___ PROVIDED MATERIAL

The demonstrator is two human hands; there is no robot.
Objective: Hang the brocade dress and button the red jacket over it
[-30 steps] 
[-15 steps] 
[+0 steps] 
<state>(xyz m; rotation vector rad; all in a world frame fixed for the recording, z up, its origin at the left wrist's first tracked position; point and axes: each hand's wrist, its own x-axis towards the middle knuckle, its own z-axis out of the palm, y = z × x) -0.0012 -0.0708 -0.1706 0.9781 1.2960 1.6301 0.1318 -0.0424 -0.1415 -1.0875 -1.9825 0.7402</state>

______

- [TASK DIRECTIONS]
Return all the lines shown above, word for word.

- [RESPONSE TO THIS EXERCISE]
The demonstrator is two human hands; there is no robot.
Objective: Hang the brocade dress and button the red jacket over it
[-30 steps] 
[-15 steps] 
[+0 steps] 
<state>(xyz m; rotation vector rad; all in a world frame fixed for the recording, z up, its origin at the left wrist's first tracked position; point and axes: each hand's wrist, its own x-axis towards the middle knuckle, its own z-axis out of the palm, y = z × x) -0.0012 -0.0708 -0.1706 0.9781 1.2960 1.6301 0.1318 -0.0424 -0.1415 -1.0875 -1.9825 0.7402</state>

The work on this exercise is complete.